== PROVIDED RECORDS ==
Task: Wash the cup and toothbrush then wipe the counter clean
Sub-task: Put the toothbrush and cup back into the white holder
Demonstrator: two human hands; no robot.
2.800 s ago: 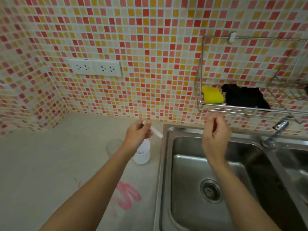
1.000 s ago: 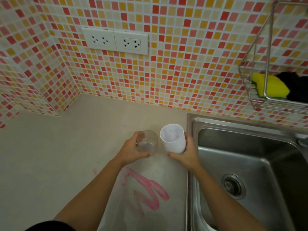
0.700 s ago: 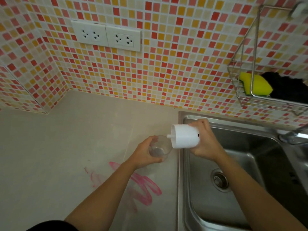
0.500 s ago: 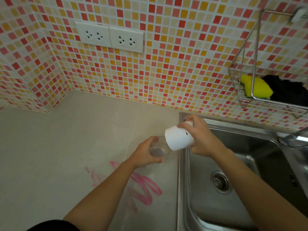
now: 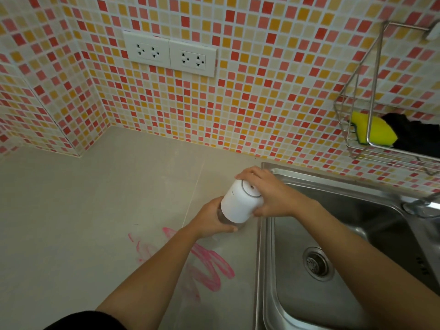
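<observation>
A white cup (image 5: 239,203) is turned upside down, its base facing up, and sits mouth-down over a clear cup (image 5: 234,225) on the beige counter (image 5: 95,210). My right hand (image 5: 271,195) grips the white cup's upper side. My left hand (image 5: 212,220) wraps the clear cup, which is mostly hidden by the white cup and my fingers. No toothbrush shows; the white cup's inside is hidden. A pink smear (image 5: 207,263) marks the counter just below my left forearm.
A steel sink (image 5: 357,234) with a drain (image 5: 317,263) lies to the right, its tap (image 5: 421,206) at the far right edge. A wire rack (image 5: 371,148) on the tiled wall holds a yellow sponge (image 5: 378,133) and a black cloth (image 5: 419,139). Wall sockets (image 5: 170,54) sit above the counter.
My right hand lifted the white cup from the counter, tipped it sideways, then fully upside down onto the clear cup in my left hand. Earlier, my left hand held the toothbrush at the white cup.
</observation>
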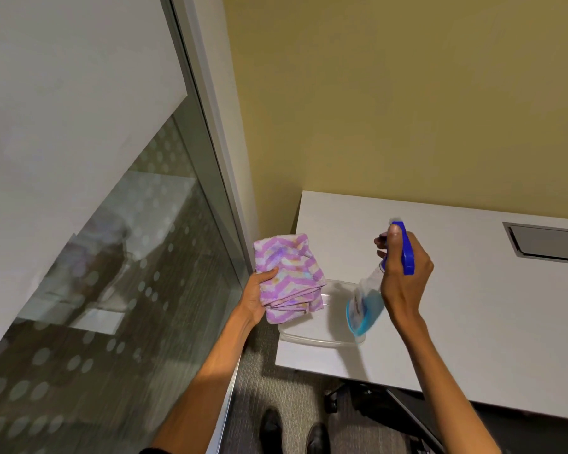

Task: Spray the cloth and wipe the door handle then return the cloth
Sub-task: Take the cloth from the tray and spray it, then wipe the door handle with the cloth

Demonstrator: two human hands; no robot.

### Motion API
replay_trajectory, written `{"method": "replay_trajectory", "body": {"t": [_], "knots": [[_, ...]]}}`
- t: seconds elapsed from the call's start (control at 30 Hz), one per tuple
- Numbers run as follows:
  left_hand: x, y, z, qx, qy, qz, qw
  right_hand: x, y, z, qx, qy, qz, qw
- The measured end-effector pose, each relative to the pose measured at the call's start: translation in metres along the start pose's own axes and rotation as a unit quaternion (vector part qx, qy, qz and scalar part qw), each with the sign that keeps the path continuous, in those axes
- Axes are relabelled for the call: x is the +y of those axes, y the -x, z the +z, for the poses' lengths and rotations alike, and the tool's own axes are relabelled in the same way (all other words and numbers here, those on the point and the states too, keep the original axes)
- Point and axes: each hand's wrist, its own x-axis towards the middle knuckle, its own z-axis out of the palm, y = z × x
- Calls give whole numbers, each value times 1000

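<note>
My left hand (258,294) grips a folded purple and white zigzag cloth (289,275) and holds it upright over the table's left end. My right hand (403,273) is wrapped around a clear spray bottle (366,304) with blue liquid and a blue trigger head (405,247). The nozzle points left toward the cloth, a short gap away. The bottle is tilted and blurred. No door handle is in view.
A clear shallow plastic tray (308,337) lies on the white table (472,316) below the cloth and bottle. A glass wall with a metal frame (217,178) stands at the left. A cable hatch (548,242) is set in the table. My shoes (292,434) are on the carpet.
</note>
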Motion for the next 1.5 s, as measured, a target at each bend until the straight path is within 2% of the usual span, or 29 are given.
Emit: {"method": "replay_trajectory", "body": {"t": [0.13, 0.47, 0.63, 0.8, 0.97, 1.1, 1.2, 1.33, 1.37, 1.5], "knots": [[-1, 3, -3, 5, 4, -1, 1000, 22, 1, 17, -5, -2, 5, 1000], [-3, 12, -14, 31, 6, -5, 999, 86, 32, 30, -83, 15, 60, 995], [-6, 17, -14, 47, 14, -1, 999, 90, 38, 23, -116, 2, 54, 992], [-8, 24, -11, 59, 8, -2, 998, 90, 45, 12, -166, 40, 71, 983], [-9, 31, -8, 71, 2, 8, 997, 91, 52, -8, -192, 37, 123, 973], [-11, 39, -6, 75, 3, 19, 997, 89, 64, -25, -217, 60, 133, 965], [-15, 48, -3, 80, 5, 28, 996, 79, 76, -40, -189, 60, 140, 970], [-22, 67, -1, 92, 20, 46, 995, 53, 107, -56, -96, 36, 133, 986], [-24, 73, -1, 95, 27, 48, 994, 46, 116, -56, -99, 28, 123, 987], [-38, 106, -7, 131, 44, 64, 988, 25, 147, -42, -240, 12, 55, 969]]}}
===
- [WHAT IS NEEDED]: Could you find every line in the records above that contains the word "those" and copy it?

- [EXPECTED ANSWER]:
- The measured end-effector pose, each relative to the pose measured at the call's start: translation in metres along the start pose's own axes and rotation as a unit quaternion (vector part qx, qy, qz and scalar part qw), each with the sign that keeps the path continuous, in those axes
- Axes are relabelled for the call: x is the +y of those axes, y the -x, z the +z, for the poses' lengths and rotations alike, and the tool's own axes are relabelled in the same way (all other words and numbers here, those on the point and the states too, keep the original axes)

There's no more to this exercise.